REQUIREMENT. Please reproduce the entries below exactly, omitting any images they contain.

[Collected data]
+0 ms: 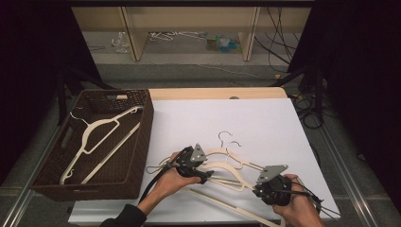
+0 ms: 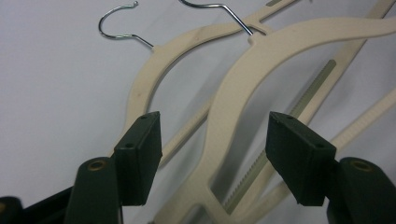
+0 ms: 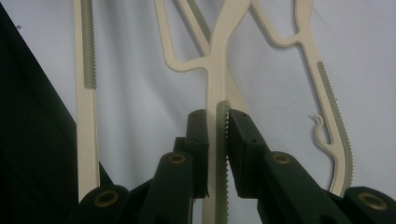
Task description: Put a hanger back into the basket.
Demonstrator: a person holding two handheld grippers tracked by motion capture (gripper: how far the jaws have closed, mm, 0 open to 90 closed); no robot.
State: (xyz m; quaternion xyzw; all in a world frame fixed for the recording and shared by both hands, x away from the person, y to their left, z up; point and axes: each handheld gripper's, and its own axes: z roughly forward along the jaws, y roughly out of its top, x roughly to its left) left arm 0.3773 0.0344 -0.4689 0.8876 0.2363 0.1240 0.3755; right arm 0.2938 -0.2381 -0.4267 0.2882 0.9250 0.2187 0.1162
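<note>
The hangers (image 1: 227,168) are light, thin and stiff, made of cream plastic. They are smooth, so they can slip, and their arms and hooks tangle and catch on each other. A good place to take hold is a flat arm or the long bottom bar, where the ridged grey strip (image 3: 223,154) stops slipping. The wire hooks (image 2: 122,25) are too thin and round to pinch well.

The hangers lie in a loose pile on the white table (image 1: 265,123), near the front edge, between the two hands. Each one has a curved cream body, a straight bar below and a shiny metal hook on top. Two more hangers (image 1: 101,137) already lie in the brown basket (image 1: 142,142) just beside the table, on the left.

The right gripper (image 3: 217,135) is pressed together on a bar of one hanger, pinching it right on the ridged strip. The left gripper (image 2: 215,149) is spread apart. A curved hanger arm (image 2: 238,107) sits between its jaws, but the black pads do not touch it. From above, it is hard to tell which hanger in the pile that arm belongs to, maybe the top one. I think the hangers have to be pulled apart slowly, because one hook could drag the rest along.
</note>
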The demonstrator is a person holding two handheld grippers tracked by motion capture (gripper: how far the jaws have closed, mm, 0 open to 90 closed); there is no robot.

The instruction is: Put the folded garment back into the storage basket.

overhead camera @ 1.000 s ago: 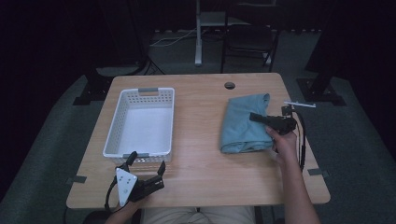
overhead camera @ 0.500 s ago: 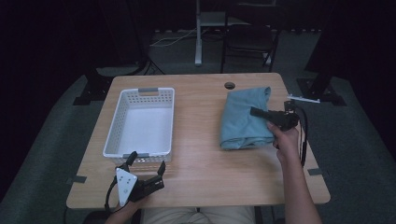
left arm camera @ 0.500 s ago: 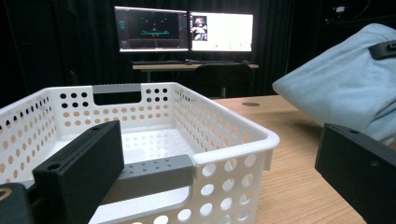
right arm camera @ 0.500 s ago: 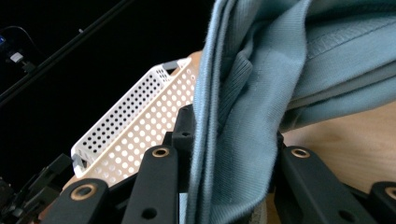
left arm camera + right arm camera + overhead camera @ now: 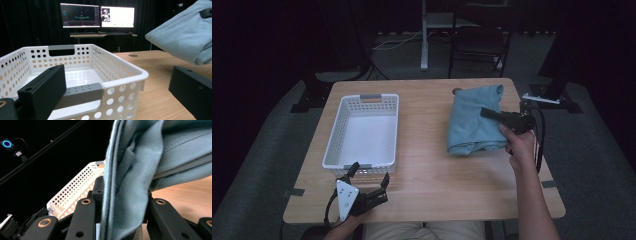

RESULT OF THE EXERCISE.
+0 ms: 
+0 ms: 
+0 ms: 
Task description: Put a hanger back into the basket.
Demonstrator: a person holding two handheld grippers tracked by motion capture (gripper: how far the jaws have closed, mm, 0 open to 90 closed); no robot.
State: (xyz m; quaternion xyzw; all in a world frame fixed for the recording and shared by both hands, x away from the person, y to their left, z up; point and axes: each handheld gripper's, and its own axes: z roughly forward along the jaws, y roughly out of its top, x roughly to its left) left arm 0.3773 0.0344 -0.4689 0.8876 0.2363 0.1240 0.3755; right arm 0.2938 -0.2381 -0.4267 0.2882 0.9250 0.2187 0.1162
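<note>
The hangers (image 1: 227,168) are light, thin and stiff, made of cream plastic. They are smooth, so they can slip, and their arms and hooks tangle and catch on each other. A good place to take hold is a flat arm or the long bottom bar, where the ridged grey strip (image 3: 223,154) stops slipping. The wire hooks (image 2: 122,25) are too thin and round to pinch well.

The hangers lie in a loose pile on the white table (image 1: 265,123), near the front edge, between the two hands. Each one has a curved cream body, a straight bar below and a shiny metal hook on top. Two more hangers (image 1: 101,137) already lie in the brown basket (image 1: 142,142) just beside the table, on the left.

The right gripper (image 3: 217,135) is pressed together on a bar of one hanger, pinching it right on the ridged strip. The left gripper (image 2: 215,149) is spread apart. A curved hanger arm (image 2: 238,107) sits between its jaws, but the black pads do not touch it. From above, it is hard to tell which hanger in the pile that arm belongs to, maybe the top one. I think the hangers have to be pulled apart slowly, because one hook could drag the rest along.
</note>
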The demonstrator is a person holding two handheld grippers tracked by motion capture (gripper: how far the jaws have closed, mm, 0 open to 90 closed); there is no robot.

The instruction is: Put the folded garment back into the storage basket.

overhead camera @ 1.000 s ago: 
overhead camera @ 0.500 s ago: 
left arm camera @ 0.500 s ago: 
right arm camera @ 0.500 s ago: 
left arm camera + right arm camera + overhead camera @ now: 

The answer contains nothing further.